-- Work request --
Tally the lines of the listing that contain the word "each", then give the total and nothing else.

#### Supplied data

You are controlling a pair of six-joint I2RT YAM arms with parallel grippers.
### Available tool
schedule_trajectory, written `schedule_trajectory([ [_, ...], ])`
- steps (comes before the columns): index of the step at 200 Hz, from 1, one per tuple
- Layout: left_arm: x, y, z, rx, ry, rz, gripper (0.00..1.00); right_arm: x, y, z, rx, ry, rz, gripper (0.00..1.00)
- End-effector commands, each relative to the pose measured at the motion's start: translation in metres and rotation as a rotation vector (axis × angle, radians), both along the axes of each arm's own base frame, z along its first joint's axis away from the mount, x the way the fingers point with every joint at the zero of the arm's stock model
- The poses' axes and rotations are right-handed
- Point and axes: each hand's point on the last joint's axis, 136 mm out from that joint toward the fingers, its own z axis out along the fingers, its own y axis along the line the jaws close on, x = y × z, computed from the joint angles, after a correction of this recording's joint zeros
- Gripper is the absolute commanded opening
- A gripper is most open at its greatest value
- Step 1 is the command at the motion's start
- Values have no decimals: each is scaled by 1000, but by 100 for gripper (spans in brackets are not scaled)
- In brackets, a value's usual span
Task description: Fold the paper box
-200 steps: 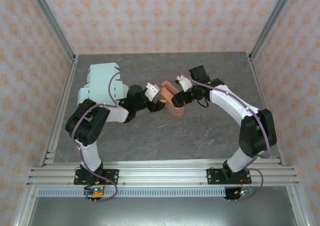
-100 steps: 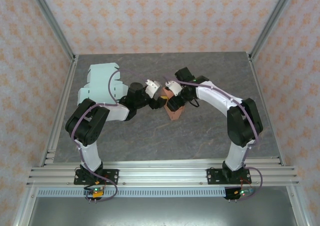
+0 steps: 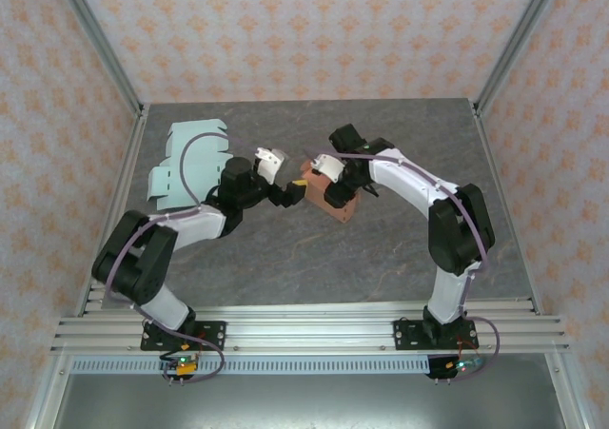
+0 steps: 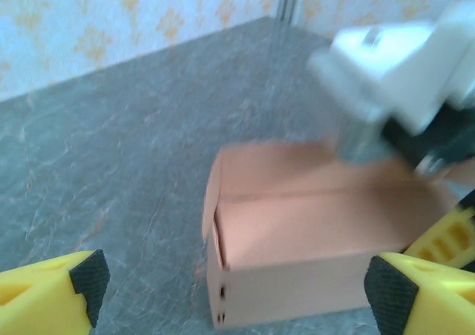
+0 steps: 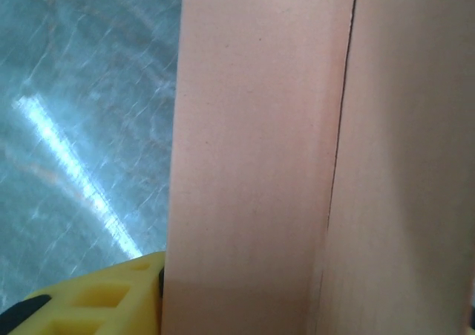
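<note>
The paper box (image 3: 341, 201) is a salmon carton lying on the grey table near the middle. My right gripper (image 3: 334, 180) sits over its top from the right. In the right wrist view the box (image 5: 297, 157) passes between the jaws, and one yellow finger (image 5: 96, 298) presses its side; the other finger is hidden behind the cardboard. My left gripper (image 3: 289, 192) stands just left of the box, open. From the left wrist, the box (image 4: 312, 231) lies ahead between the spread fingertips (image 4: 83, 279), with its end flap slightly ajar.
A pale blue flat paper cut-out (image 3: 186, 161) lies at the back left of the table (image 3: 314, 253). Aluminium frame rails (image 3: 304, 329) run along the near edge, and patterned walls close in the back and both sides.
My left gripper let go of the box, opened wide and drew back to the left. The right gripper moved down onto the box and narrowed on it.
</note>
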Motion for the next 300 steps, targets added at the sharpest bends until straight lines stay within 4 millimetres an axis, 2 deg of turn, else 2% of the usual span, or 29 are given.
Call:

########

-- Result of the exercise --
3